La nada lo destruye todo y a mí solo me queda aprender a volar por mis propios miedos.

La nostalgia del pasado y la añoranza del presente que no hace otra cosa que jodernos el futuro.


Y así pasan los días, rápido;
como cuando sube la marea y entierra la nostalgia.

Y tú destruyes,
sonríes
y sigues.

He encontrado alguna razón cogiendo aire, escarbando entre pecho y espalda;
como cuando baja la marea y destapa los motivos.
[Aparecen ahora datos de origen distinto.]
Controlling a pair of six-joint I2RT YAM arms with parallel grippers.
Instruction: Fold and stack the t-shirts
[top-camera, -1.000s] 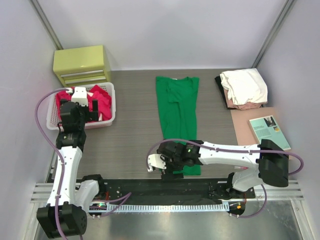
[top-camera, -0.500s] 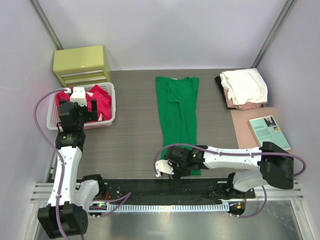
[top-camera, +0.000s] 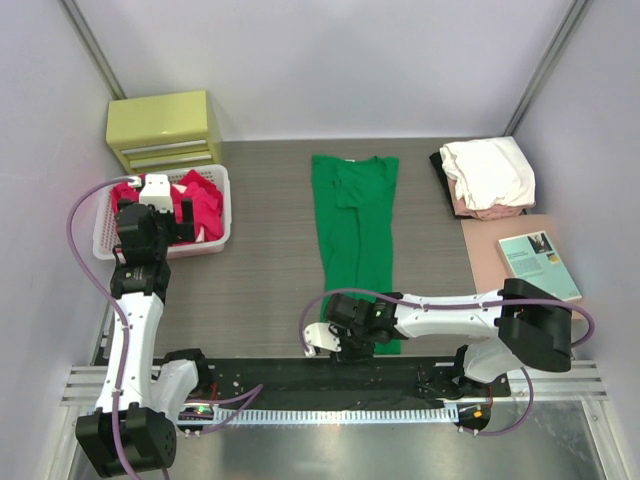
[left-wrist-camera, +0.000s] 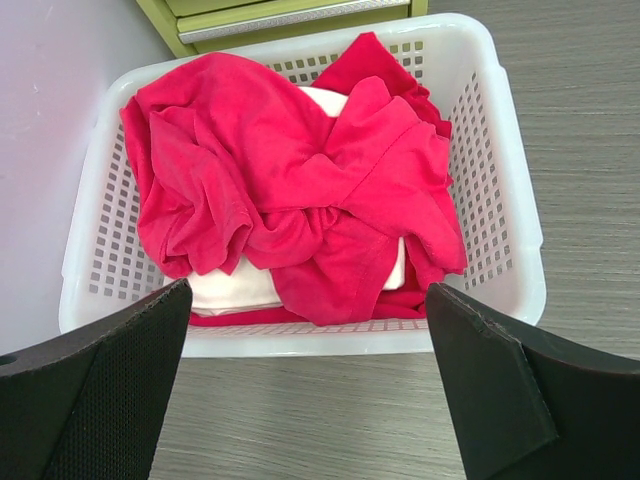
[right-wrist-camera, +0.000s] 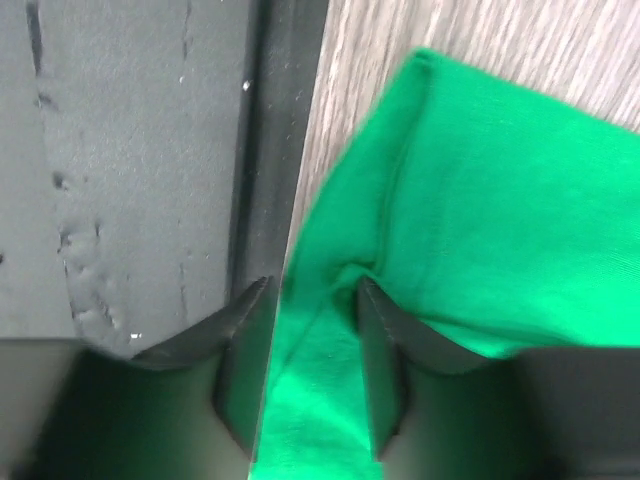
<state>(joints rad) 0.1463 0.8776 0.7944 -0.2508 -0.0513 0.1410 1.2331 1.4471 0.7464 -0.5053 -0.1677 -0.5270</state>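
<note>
Lying flat, a bright green t-shirt (top-camera: 355, 230) folded into a long strip spans the woodgrain desk (top-camera: 260, 280) from far edge to near edge. The right arm's jaws clamp its puckered near hem. The left arm's jaws gape above crumpled red t-shirts (left-wrist-camera: 300, 190) in a white slatted basket (left-wrist-camera: 505, 170) at the left edge.
</note>
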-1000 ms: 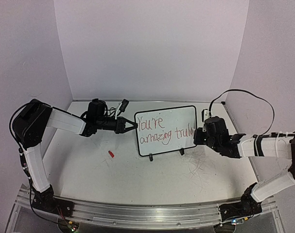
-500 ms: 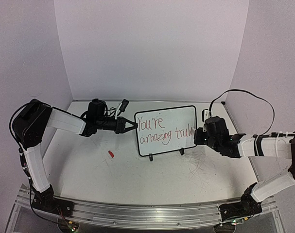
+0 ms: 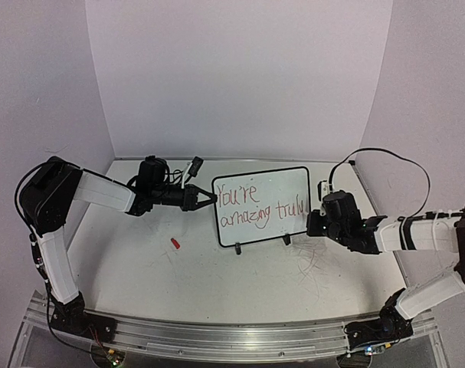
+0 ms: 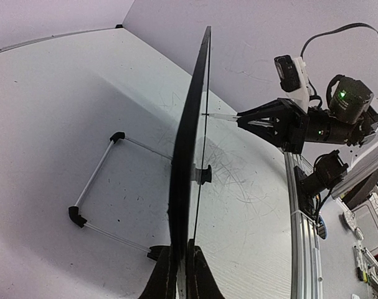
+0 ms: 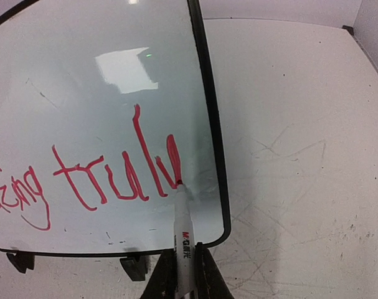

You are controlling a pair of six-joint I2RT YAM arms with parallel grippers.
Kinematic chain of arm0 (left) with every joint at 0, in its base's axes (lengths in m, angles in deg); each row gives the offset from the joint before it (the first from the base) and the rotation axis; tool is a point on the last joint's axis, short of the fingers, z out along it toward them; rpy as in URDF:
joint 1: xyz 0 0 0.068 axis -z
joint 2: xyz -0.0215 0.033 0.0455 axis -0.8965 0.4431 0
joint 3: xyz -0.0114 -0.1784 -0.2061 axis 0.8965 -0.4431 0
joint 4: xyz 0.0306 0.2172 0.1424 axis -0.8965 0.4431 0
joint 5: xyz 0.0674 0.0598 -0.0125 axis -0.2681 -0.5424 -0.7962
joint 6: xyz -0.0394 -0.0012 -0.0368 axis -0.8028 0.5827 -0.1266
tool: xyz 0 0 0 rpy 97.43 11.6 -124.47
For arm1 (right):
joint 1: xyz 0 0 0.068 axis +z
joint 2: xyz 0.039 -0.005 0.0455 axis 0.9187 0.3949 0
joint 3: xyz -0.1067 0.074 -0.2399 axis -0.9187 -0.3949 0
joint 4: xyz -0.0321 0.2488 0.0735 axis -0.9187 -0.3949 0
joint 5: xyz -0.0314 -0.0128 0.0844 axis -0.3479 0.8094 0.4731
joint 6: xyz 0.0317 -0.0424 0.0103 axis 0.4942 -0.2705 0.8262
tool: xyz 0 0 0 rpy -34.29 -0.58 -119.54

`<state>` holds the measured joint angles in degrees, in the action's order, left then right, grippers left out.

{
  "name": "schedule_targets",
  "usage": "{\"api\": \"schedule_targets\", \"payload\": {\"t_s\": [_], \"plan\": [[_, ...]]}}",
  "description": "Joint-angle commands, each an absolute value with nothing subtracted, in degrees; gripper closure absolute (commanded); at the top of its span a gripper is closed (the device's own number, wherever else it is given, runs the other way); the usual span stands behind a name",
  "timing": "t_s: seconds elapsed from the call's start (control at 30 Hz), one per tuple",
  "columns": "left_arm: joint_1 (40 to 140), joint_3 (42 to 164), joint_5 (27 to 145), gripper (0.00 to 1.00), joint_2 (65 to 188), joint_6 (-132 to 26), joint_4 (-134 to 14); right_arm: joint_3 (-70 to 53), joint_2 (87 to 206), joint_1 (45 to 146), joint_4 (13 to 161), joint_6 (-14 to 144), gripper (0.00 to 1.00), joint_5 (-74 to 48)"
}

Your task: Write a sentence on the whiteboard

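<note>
The whiteboard [image 3: 282, 186] stands on its black feet at mid table, tilted a little. The sentence [image 3: 257, 205] in red reads "You're" over "amazing trul" plus a half-formed last letter [image 5: 172, 163]. My left gripper [image 3: 211, 198] is shut on the board's left edge, seen edge-on in the left wrist view with the whiteboard [image 4: 190, 131] between the fingers [image 4: 162, 277]. My right gripper [image 3: 310, 219] is shut on a white marker [image 5: 184, 227]. Its red tip touches the board at the bottom of that last letter, near the right frame.
A small red marker cap [image 3: 175, 243] lies on the table left of the board. The board's wire stand [image 4: 96, 179] reaches out behind it. Grey scuffs [image 3: 316, 264] cover the table in front of the right arm. Walls close in on three sides.
My right gripper has slid a little down and toward the near edge, drawing the marker tip down the board. The left arm and the board have not moved.
</note>
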<state>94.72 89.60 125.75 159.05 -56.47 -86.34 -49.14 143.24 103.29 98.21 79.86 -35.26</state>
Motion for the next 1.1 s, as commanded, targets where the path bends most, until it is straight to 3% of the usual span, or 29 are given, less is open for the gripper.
{"api": "schedule_targets", "payload": {"t_s": [0.0,1.07], "plan": [[95.3,90.6,125.8,1.0,158.8,-54.6,-82.6,-50.3,143.5,103.0,98.0,80.9,1.0,-34.3],[95.5,90.3,125.8,1.0,158.6,-54.6,-82.6,-49.7,146.0,104.9,98.3,81.6,1.0,-32.2]]}}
Crecer es dar un paso hacia delante y dos hacia atrás,
no aprender nunca a acertar a la primera,
plantar flores constantemente donde sabes que nunca crecerá hierba
y dar las gracias por los golpes y la sinceridad.

Llevo un lazo como soga,
me aterroriza el olvido,
y juego a ser una niña
aunque nunca he dejado de serlo.

Yo siempre intentaba hacerlo bien;
tú no hacerlo tan mal.

Nunca he sabido decir adiós,
las despedidas siempre me hacen llorar y siempre acabo los días como se merecen: desahogada por dentro.


Me rindo:

voy a respirar lo justo y necesario para sobrevivir a tu silencio.
Voy a quedarme muy quieta para dejar de tropezar con tu nombre,

voy a olvidarte con todas mis fuerzas.